Date/Time | What happened | How was it resolved |
---|---|---|
10/31/2016 ~8am | NAGIOS errors on gfs2, node1, node3 | Attempted to reboot nodes, but encountered error: > "Error: Failed to perform requested operation on instance "workbench- Emailed Nebula group – apparently a problem with their glusterfs. Resolved at 10:30 AM |
11/3/2016 | NAGIOS errors "could not complete SSH Handshake" node6 | Looked at node6 console via Nebula. Appears to be OOM problem (maybe old swap issue?). kubectl get nodes says all nodes except node6 are ready. Node is totally inaccessible. Tried soft reboot via Horizon, but node was then in error state. Spoke with Nebula group, this was related to the error from Monday. They resolved the underlying problem, but I still wasn't able to start the instance.
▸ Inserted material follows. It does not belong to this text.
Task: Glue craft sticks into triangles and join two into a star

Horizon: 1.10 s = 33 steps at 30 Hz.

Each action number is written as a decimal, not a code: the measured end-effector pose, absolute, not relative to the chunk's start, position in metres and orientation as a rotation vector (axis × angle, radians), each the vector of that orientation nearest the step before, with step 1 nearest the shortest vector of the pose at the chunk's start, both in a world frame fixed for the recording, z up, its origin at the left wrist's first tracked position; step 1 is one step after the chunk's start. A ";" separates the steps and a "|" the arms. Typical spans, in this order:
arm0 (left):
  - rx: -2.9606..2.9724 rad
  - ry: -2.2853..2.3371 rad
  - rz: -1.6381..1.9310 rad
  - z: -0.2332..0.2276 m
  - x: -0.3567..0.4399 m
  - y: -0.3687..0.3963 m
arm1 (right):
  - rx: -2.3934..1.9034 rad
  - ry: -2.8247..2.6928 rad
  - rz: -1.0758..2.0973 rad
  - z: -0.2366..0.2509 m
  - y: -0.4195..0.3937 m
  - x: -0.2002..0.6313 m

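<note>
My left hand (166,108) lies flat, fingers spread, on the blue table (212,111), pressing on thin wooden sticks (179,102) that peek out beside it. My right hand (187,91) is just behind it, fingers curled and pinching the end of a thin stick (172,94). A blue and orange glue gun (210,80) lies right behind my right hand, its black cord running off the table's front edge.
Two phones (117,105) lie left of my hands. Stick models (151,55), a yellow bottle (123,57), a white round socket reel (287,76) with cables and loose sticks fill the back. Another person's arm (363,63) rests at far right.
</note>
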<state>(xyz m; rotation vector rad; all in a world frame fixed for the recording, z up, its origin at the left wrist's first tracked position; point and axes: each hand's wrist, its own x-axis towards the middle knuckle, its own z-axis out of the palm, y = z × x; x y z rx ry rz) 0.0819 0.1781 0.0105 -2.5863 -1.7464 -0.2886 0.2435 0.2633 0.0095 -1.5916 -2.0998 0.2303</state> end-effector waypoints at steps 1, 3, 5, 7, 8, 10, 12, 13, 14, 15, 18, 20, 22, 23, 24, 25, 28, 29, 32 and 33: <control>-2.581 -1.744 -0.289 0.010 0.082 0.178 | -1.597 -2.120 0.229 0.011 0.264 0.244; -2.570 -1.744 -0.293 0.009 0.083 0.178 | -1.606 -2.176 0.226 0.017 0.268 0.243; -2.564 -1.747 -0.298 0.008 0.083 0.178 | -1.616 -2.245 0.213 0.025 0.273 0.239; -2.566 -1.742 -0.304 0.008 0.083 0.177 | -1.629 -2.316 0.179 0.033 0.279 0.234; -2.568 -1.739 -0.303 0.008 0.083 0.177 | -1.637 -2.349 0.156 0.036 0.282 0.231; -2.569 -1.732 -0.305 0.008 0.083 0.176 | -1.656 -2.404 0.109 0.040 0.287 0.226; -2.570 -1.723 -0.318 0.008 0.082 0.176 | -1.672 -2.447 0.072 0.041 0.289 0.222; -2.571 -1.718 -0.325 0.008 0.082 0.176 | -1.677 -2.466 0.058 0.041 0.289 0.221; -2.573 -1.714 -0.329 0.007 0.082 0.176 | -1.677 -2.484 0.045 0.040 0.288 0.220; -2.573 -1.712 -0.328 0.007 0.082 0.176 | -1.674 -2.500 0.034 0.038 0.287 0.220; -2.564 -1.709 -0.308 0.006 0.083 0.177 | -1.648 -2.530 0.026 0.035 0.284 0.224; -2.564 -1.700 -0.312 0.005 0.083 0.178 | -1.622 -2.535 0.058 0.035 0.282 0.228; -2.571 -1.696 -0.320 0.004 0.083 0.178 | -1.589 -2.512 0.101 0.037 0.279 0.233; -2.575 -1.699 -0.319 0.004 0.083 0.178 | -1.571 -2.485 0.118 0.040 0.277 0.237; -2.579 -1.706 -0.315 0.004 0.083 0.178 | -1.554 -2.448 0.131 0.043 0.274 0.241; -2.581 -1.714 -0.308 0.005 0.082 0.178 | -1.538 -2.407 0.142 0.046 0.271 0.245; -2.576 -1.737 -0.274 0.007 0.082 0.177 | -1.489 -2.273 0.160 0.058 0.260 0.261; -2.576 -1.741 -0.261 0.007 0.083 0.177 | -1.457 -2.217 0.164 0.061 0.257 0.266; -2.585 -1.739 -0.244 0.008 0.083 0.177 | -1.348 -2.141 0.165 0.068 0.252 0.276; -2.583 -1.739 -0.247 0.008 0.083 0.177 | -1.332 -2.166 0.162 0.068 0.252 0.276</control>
Using cli: nova show <instance> nova reset-state --active <instance> nova start instance Did the trick |
11/4/2016 | NAGIOS error for labstest-lma | Same as above. Nebula team resolved the glusterfs issue. Did not have permission to issue the reset state command. |
11/8/2016 | API server not accessible – all Kubernetes services down on workbench-master1 | It again appears that etcd2 went down, probably due to memory problems. Rebooted the node. |